**PROBLEM STATEMENT:**
Apart from the pictures, return every line of the listing exactly.

**RECORDED DATA:**
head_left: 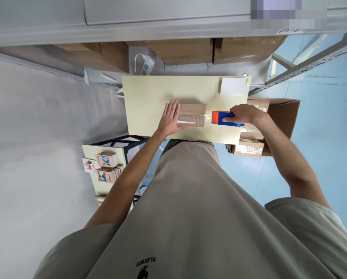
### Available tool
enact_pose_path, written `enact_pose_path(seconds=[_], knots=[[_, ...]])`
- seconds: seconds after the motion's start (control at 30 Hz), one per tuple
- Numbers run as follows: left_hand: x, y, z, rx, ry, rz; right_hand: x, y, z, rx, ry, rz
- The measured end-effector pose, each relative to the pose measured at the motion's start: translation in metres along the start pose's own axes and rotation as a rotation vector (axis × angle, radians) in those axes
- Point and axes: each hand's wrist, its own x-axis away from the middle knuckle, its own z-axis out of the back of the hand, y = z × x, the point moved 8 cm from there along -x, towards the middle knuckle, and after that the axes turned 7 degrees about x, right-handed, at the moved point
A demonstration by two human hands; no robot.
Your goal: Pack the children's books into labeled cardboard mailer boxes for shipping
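A small cardboard box (192, 109) lies on the cream tabletop (150, 89), with clear tape running along its top and a white label near its front edge. My left hand (170, 118) rests on the box's left end, fingers stretched out over it. To the right of the box, my right hand (243, 115) grips a blue and orange tape dispenser (227, 118). Its orange front points left at the box's right end, where a shiny bit of tape sticks out. Whether that tape still joins the dispenser I cannot tell.
A white sheet (233, 86) lies at the tabletop's back right. Behind stand a shelf with large cartons (185, 50) and a power strip (147, 65). An open carton (280, 124) holding taped boxes is at the right. Books (106, 159) sit on a lower left table.
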Motion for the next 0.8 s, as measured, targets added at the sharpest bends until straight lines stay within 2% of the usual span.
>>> enact_pose_path(seconds=[0.2, 0.37, 0.47, 0.6, 0.7, 0.8], knots=[[0.0, -0.002, -0.001, 0.013, 0.011, 0.016, -0.005, -0.026, -0.007, 0.008, 0.04, -0.117], [0.001, -0.004, -0.004, 0.012, 0.021, 0.0, -0.009, -0.052, -0.013, 0.0, 0.16, -0.163], [0.0, -0.006, -0.006, 0.011, 0.017, 0.0, -0.01, -0.059, -0.018, -0.012, 0.199, -0.178], [-0.002, -0.008, -0.007, 0.037, 0.005, 0.005, -0.009, -0.062, -0.03, 0.032, 0.173, -0.249], [0.0, -0.009, -0.006, 0.055, -0.002, 0.016, 0.003, -0.063, -0.034, 0.011, 0.174, -0.305], [0.004, -0.002, 0.0, 0.047, 0.009, 0.009, 0.031, -0.06, -0.02, -0.046, 0.297, -0.326]])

**SOLUTION TO THIS EXERCISE:**
head_left: 
### Available tool
enact_pose_path, written `enact_pose_path(seconds=[_], knots=[[_, ...]])`
- seconds: seconds after the motion's start (control at 30 Hz), one per tuple
- Numbers run as follows: left_hand: x, y, z, rx, ry, rz; right_hand: x, y, z, rx, ry, rz
- The measured end-effector pose, each relative to the pose measured at the motion's start: translation in metres along the start pose's own axes and rotation as a rotation vector (axis × angle, radians) in those axes
- Point and axes: each hand's wrist, its own x-axis away from the middle knuckle, its own z-axis out of the back of the hand, y = z × x, the point moved 8 cm from there along -x, towards the middle knuckle, and after that the axes turned 7 degrees about x, right-handed, at the moved point
A demonstration by two human hands; no robot.
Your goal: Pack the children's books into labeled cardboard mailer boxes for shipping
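A small cardboard box (192, 109) lies on the cream tabletop (150, 89), with clear tape running along its top and a white label near its front edge. My left hand (170, 118) rests on the box's left end, fingers stretched out over it. To the right of the box, my right hand (243, 115) grips a blue and orange tape dispenser (227, 118). Its orange front points left at the box's right end, where a shiny bit of tape sticks out. Whether that tape still joins the dispenser I cannot tell.
A white sheet (233, 86) lies at the tabletop's back right. Behind stand a shelf with large cartons (185, 50) and a power strip (147, 65). An open carton (280, 124) holding taped boxes is at the right. Books (106, 159) sit on a lower left table.
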Motion for the next 0.8 s, as measured, targets added at the sharpest bends until straight lines stay within 2% of the usual span.
>>> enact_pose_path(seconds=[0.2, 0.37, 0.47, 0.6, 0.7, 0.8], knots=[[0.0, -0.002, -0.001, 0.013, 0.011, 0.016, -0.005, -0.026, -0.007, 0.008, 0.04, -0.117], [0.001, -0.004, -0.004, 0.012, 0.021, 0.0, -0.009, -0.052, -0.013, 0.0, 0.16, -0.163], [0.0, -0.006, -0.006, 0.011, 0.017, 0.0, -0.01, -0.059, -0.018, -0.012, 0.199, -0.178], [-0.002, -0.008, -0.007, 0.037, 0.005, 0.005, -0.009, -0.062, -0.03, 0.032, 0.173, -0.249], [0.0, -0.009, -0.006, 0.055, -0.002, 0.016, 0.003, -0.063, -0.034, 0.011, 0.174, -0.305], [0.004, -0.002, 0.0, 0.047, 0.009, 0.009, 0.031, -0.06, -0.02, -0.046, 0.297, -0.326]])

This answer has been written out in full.